Modeste, extraordinairement détendu, Bob Rugurika s’étonne de son aura au sein de l’opinion, comme s’il sous estimait l’importance des révélations qu’il « balança » en début d’année : « alors que l’assassinat, les 7 et 8 septembre 2014, de trois religieuses italiennes, âgées de 85,75 et 76 ans, égorgées dans la paroisse de Kamenge, était passé quasiment inaperçu, j’ai pu, par la suite, retrouver l’un des assassins.
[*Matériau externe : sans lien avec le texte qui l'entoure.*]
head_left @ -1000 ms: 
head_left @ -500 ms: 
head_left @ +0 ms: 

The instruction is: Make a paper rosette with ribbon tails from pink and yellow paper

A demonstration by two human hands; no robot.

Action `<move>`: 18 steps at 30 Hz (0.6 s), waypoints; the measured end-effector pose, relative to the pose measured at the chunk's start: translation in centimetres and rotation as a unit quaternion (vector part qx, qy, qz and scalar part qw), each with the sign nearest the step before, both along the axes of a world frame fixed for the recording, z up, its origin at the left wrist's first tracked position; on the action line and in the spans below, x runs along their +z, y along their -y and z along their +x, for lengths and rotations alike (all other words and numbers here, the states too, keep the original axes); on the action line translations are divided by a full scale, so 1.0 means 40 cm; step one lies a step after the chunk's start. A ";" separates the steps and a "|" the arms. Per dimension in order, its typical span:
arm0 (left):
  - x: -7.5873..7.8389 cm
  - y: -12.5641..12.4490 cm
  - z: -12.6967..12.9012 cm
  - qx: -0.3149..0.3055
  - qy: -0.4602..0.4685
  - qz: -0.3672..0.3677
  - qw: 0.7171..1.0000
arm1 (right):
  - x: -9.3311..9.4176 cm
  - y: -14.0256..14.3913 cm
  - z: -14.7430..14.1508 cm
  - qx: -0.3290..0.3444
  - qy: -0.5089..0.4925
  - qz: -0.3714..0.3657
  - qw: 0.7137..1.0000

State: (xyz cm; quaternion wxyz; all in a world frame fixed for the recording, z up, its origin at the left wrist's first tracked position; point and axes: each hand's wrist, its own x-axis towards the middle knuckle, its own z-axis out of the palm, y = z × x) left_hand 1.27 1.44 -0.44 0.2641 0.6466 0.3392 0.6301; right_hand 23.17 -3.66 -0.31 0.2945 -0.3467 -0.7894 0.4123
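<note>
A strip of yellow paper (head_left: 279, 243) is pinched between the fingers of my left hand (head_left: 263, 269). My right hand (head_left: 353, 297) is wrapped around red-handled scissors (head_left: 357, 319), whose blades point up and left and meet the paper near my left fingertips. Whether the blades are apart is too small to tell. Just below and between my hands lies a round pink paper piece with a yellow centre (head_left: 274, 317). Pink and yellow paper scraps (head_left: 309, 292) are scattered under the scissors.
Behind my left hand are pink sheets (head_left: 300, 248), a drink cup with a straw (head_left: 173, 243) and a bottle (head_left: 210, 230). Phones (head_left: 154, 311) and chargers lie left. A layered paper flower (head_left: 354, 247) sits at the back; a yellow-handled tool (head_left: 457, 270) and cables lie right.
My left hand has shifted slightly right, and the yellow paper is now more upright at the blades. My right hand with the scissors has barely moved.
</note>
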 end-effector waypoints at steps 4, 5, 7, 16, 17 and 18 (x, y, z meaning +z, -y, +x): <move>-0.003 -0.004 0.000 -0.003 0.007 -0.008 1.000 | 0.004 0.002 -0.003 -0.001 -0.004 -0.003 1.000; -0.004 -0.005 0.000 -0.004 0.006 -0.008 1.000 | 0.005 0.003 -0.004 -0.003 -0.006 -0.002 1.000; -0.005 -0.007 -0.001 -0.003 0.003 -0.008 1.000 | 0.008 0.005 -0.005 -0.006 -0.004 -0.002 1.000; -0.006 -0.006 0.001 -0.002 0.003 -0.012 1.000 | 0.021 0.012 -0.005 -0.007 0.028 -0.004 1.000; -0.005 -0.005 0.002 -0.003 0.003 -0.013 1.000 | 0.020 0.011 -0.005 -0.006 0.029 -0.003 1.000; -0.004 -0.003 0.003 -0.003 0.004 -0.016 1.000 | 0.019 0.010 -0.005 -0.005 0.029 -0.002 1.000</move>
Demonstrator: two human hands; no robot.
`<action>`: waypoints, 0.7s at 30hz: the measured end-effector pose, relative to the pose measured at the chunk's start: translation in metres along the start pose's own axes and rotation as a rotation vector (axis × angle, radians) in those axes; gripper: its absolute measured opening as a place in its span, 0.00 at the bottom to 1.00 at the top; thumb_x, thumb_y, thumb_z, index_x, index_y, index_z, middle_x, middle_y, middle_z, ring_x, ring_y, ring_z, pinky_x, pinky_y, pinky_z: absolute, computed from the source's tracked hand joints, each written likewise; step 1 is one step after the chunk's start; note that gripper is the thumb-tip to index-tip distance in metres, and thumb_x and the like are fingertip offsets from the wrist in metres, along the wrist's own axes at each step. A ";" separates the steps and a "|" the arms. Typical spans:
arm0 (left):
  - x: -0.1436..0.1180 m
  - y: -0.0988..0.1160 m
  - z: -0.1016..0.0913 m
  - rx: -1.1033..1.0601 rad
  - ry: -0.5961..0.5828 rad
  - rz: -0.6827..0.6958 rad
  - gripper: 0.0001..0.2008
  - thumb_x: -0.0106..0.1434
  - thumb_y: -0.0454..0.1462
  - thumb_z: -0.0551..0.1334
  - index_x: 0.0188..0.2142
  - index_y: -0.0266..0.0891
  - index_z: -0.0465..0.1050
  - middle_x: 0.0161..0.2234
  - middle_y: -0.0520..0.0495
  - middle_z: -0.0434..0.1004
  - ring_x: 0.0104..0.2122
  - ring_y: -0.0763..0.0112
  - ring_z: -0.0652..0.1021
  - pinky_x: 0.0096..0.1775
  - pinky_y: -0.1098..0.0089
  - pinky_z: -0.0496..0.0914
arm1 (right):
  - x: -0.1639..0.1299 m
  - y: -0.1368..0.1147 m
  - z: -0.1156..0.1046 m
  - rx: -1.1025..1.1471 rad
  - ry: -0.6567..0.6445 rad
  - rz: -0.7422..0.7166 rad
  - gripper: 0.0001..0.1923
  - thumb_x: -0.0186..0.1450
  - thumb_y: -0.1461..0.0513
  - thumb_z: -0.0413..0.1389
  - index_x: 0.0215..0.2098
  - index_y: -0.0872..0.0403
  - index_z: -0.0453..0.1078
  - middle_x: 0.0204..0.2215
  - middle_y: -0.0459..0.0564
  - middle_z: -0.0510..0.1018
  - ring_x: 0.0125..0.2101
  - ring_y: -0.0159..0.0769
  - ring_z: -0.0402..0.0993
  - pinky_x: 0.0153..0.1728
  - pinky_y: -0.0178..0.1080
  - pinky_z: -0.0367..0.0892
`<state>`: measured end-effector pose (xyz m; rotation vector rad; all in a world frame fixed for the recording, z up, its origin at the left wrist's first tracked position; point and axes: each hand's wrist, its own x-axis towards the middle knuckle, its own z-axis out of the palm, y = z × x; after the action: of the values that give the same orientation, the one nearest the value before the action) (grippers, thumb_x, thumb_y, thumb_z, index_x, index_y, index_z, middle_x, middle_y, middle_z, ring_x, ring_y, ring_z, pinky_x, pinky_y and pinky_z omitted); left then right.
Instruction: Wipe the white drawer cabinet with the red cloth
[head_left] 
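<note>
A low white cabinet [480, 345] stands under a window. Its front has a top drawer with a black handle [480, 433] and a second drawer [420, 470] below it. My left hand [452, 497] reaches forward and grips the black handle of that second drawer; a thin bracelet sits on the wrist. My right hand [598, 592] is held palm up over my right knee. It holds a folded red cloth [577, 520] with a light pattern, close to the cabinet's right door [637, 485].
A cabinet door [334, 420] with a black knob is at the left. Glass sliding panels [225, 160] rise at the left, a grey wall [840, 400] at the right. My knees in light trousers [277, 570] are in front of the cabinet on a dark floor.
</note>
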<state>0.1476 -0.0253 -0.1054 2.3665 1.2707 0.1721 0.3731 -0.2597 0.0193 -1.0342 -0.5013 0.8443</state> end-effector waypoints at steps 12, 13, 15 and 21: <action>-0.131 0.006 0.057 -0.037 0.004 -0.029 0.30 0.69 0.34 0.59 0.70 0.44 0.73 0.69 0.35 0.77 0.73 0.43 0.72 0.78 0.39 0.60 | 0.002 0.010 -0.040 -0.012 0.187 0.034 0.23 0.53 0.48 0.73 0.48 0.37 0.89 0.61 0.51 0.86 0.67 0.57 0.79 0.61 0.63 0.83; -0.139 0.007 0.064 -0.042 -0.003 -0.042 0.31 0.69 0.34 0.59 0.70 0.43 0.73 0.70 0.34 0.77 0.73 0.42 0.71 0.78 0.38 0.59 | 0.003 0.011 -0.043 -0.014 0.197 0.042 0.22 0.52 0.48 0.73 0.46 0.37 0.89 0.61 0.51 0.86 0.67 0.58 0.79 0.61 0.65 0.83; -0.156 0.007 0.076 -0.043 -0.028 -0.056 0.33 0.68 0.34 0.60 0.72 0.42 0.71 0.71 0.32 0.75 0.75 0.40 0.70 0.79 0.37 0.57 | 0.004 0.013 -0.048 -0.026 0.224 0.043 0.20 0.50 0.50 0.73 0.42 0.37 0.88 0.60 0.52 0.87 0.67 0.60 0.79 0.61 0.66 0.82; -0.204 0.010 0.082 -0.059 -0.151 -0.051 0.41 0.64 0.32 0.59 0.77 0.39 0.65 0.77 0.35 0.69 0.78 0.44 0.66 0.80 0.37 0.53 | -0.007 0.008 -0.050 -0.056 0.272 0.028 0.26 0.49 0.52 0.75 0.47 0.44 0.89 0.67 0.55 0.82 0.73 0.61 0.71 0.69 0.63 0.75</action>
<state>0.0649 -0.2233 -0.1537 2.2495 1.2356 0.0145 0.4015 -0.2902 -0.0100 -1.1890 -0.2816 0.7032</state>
Cet homme m’a raconté, au micro, comment les sœurs avaient été égorgées, deux la première nuit, et la troisième assassinée par un tueur qui avait réussi à demeurer caché dans la maison !
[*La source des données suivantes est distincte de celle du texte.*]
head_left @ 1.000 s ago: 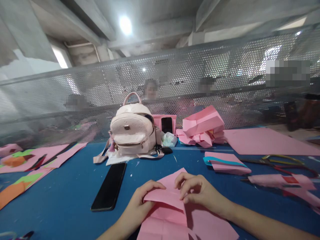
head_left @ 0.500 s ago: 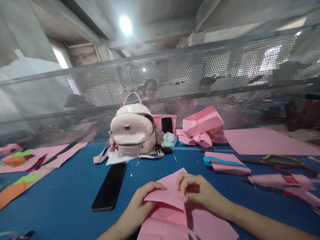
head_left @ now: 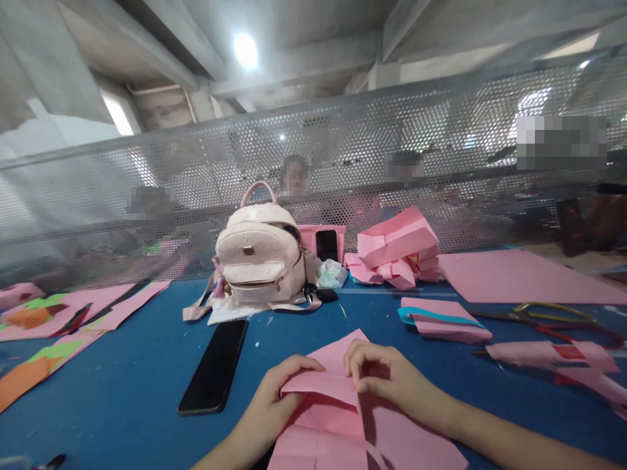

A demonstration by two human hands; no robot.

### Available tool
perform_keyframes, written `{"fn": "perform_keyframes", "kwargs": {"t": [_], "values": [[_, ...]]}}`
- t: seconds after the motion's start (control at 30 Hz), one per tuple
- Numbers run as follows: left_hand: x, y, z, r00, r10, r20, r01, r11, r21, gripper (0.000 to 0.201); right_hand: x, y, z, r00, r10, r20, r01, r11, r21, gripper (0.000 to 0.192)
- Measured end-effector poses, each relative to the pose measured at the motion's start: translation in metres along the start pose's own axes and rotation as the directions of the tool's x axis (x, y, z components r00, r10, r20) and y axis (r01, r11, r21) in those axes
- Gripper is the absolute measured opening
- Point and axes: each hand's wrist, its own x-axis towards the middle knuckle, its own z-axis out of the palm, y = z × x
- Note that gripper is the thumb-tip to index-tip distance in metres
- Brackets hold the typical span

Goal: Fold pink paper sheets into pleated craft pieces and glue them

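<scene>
On the blue table, both hands — left hand, right hand — pinch a light, floppy pink paper sheet at its folded edge

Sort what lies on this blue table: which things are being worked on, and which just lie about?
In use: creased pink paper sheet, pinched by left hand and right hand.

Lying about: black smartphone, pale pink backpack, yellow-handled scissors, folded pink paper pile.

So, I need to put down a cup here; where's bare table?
Bare blue table lies between the black phone and the paper scraps. Right of the folded pink sheet, scissors and pink pieces crowd it.
</scene>
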Motion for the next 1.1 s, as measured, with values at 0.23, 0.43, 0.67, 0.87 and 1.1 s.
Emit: {"fn": "perform_keyframes", "kwargs": {"t": [0.23,0.43,0.67,0.87,1.1], "values": [[0.0,-0.004,-0.001,0.996,0.056,-0.064,-0.055,0.998,0.016,0.032,0.001,0.001,0.001,0.999,0.0,-0.032,0.0,1.0,-0.013,0.023],[0.001,-0.003,-0.001,0.988,0.142,-0.053,-0.142,0.99,0.002,0.033,0.003,0.004,0.0,1.0,0.023,-0.018,-0.023,0.999,-0.022,0.028],[-0.003,0.008,0.0,0.982,0.179,0.067,-0.19,0.946,0.264,0.077,0.001,0.005,0.001,0.998,0.058,0.008,-0.058,0.997,-0.042,0.027],[-0.011,0.025,0.008,0.887,0.42,0.192,-0.427,0.587,0.688,0.063,0.0,0.004,0.006,0.993,0.107,0.055,-0.104,0.993,-0.053,0.03],[-0.02,0.03,0.029,0.613,0.662,0.431,-0.552,-0.031,0.833,0.023,-0.006,-0.008,0.014,0.995,0.069,0.066,-0.061,0.99,-0.124,0.022]]}}
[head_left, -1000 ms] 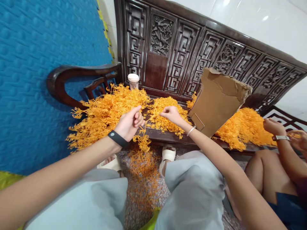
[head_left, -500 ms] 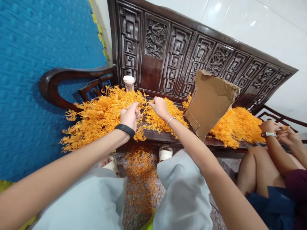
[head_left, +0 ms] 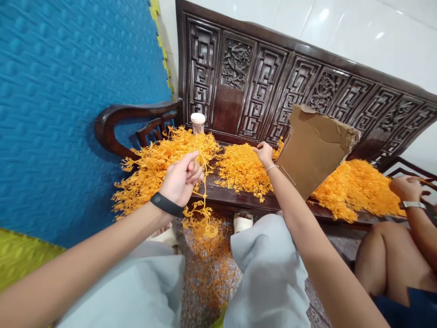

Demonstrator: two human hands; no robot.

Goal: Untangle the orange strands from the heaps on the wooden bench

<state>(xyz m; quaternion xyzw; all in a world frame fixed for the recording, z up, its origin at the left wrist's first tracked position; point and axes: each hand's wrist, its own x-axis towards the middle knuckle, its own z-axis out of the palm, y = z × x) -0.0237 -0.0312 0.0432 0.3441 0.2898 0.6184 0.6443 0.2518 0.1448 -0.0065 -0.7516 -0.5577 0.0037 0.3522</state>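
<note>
You have no writing to read here. The small white-lidded cup (head_left: 198,123) at the back of the bench (head_left: 239,200) bears a printed pattern too small to make out, and the torn cardboard (head_left: 312,150) shows no lettering.

An orange plastic sprig (head_left: 201,200) hangs limp from the left hand (head_left: 179,180), its thin stem pinched at the top and its branched, frilly tips dangling below the counter edge. At 12 o'clock from it lies a loose orange heap (head_left: 244,169) of the same sprigs, where the right hand (head_left: 264,152) rests on the far side.
</note>
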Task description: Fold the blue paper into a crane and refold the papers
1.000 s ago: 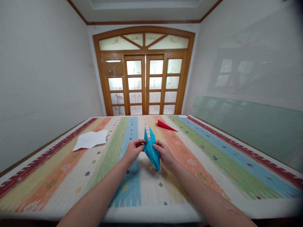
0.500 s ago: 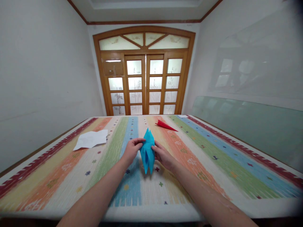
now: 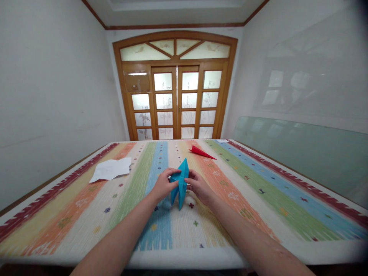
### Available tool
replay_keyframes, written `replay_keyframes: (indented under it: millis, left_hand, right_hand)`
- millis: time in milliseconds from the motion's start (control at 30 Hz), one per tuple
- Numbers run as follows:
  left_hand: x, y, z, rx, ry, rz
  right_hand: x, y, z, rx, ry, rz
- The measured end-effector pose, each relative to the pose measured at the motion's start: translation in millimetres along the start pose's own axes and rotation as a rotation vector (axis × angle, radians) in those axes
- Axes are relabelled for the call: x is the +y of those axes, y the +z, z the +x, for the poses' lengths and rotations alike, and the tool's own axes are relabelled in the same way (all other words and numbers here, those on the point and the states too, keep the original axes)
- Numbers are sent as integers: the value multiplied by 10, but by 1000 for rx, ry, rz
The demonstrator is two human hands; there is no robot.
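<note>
Over the middle of the table's near half, blue folded paper (image 3: 183,177) held between both hands, long points up and two points down; can't tell if the lower tips touch the table (image 3: 71,214). Left hand (image 3: 164,185): thumb and fingers pinched on the paper's left side, fingers partly across its face. Right hand (image 3: 201,188): clamped on its right edge, thumb on the near face. Red folded paper (image 3: 201,152) lies beyond, slightly right, apart from both hands. White creased sheet (image 3: 111,170) flat at left, well apart. Small white piece (image 3: 222,141) near far edge, right. Striped cloth (image 3: 244,191) covers table. Wood-framed glass doors (image 3: 176,103) behind.
</note>
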State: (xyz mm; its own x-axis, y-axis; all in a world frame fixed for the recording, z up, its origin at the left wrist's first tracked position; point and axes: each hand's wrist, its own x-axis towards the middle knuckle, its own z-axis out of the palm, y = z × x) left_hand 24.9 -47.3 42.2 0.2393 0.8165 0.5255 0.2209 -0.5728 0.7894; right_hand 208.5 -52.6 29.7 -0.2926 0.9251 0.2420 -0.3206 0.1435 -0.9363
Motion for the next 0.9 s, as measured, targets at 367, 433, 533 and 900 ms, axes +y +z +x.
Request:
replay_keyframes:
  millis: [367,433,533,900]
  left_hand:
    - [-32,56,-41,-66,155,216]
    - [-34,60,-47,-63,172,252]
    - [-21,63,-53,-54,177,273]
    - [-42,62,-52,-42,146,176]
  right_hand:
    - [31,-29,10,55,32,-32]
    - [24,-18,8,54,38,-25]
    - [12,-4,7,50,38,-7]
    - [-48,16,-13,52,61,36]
Le tueur a expliqué aussi que les religieuses, qui venaient de rentrer du Congo, en savaient trop : elles détenaient des informations relatives aux entraînements, en territoire congolais, de miliciens Imbonerakure, dont certains se seraient fait soigner à l’hôpital de Luvungi au Sud Kivu… » Bob conclut : « tout le monde a compris qu’en me faisant arrêter parce que j’avais révélé les véritables mobiles de cet assassinat, le pouvoir avait pratiquement confirmé son implication… »
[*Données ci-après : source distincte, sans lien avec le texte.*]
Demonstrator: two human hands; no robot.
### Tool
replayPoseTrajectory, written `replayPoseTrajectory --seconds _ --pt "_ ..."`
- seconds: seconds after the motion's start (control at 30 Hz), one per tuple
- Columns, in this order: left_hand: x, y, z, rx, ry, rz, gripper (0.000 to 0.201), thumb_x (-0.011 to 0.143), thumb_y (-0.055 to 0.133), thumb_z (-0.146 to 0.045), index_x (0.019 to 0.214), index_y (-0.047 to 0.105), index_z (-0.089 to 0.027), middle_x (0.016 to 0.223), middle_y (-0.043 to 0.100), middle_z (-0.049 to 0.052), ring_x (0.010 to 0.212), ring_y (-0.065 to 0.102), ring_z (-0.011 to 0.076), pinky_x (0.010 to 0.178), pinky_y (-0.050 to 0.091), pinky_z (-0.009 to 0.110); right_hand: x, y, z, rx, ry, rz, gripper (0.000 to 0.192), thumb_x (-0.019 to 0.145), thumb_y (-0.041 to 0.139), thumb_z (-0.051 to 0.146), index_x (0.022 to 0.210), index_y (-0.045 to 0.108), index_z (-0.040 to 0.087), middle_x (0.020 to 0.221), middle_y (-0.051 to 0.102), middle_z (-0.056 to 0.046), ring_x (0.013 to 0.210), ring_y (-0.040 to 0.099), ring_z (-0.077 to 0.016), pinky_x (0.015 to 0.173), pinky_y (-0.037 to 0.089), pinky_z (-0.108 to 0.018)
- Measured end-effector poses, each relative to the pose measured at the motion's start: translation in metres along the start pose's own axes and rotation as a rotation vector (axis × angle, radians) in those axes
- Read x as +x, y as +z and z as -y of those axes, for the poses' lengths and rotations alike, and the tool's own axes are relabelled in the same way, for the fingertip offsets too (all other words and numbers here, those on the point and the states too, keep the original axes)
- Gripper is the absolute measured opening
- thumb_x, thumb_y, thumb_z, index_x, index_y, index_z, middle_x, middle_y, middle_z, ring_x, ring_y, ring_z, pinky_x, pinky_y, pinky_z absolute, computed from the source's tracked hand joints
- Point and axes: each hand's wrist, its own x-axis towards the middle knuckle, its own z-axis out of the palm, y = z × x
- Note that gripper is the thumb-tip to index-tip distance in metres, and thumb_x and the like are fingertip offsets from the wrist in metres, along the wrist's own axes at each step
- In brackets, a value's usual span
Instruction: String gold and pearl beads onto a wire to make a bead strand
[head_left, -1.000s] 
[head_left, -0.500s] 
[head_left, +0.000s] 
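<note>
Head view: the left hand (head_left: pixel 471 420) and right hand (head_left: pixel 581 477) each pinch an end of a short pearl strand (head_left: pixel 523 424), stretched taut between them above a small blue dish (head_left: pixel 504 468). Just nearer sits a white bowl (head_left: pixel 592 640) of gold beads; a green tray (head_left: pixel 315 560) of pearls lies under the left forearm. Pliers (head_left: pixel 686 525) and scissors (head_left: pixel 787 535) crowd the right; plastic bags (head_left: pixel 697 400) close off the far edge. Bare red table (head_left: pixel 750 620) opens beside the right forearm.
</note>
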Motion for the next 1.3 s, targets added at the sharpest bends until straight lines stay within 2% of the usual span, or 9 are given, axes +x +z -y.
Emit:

Il y a des mois en effet que la société civile burundaise dénonce la mise en place de milices « Imbonerakure » qui, pour le compte du parti au pouvoir, font régner la peur dans les campagnes et menacent tous ceux qui, en mai prochain, oseraient refuser leur voix au président sortant. Bob Rugurika, pour sa part, relève que la répression atteint désormais des niveaux inégalés : « plus de trente personnalités, dont 10 journalistes, des syndicalistes, des militants de la société civile, des défenseurs des droits de l’homme ont été mis en prison…Le numéro deux de l’OLUCOME (organisation de lutte contre la corruption) a été assassiné… C’est pire que du temps de Bagaza (homme fort du Burundi dans les années 80…) »

Alors que quatre ex-présidents (Jean-Baptiste Bagaza, Pierre Buyoya, Sylvestre Ntibantunganya et Domitien Ndayizeye) vivent tranquillement au pays après avoir cédé le pouvoir, pourquoi Pierre Nkurunziza, familièrement appelé « Pieter », refuse-t-il cette perspective ? « Les militants de son parti, qui ont longtemps mené la lutte armée, ont gardé une mentalité de guerilleros » nous explique un « Bashingantahe » (sage) qui tient à demeurer anonyme « ils ont quitté la forêt mais la forêt ne les a pas quittés. En outre le niveau de corruption, d’enrichissement individuel a atteint des sommets et les tenants du pouvoir craignent de devoir rendre des comptes… »

Alors que, d’ici un mois, le président sortant devra confirmer ou non sa candidature, la classe politique demeure divisée. L’opposition ne s’est pas mise d’accord pour présenter un candidat unique et le pouvoir lui-même présente des failles : le nouveau chef de la « documentation nationale (les services de sécurité) vient d’être limogé parce qu’il avait démontré combien il serait dangereux de briguer un troisième mandat tandis que Hussein Radjabu, qui avait été le charismatique fondateur du CNDD et le grand rival de Nkurunziza avant d’être jeté en prison, vient de s’évader…

Le Burundi retient son souffle car dans la forêt, des armes dorment encore et l’armée n’a pas dit son dernier mot.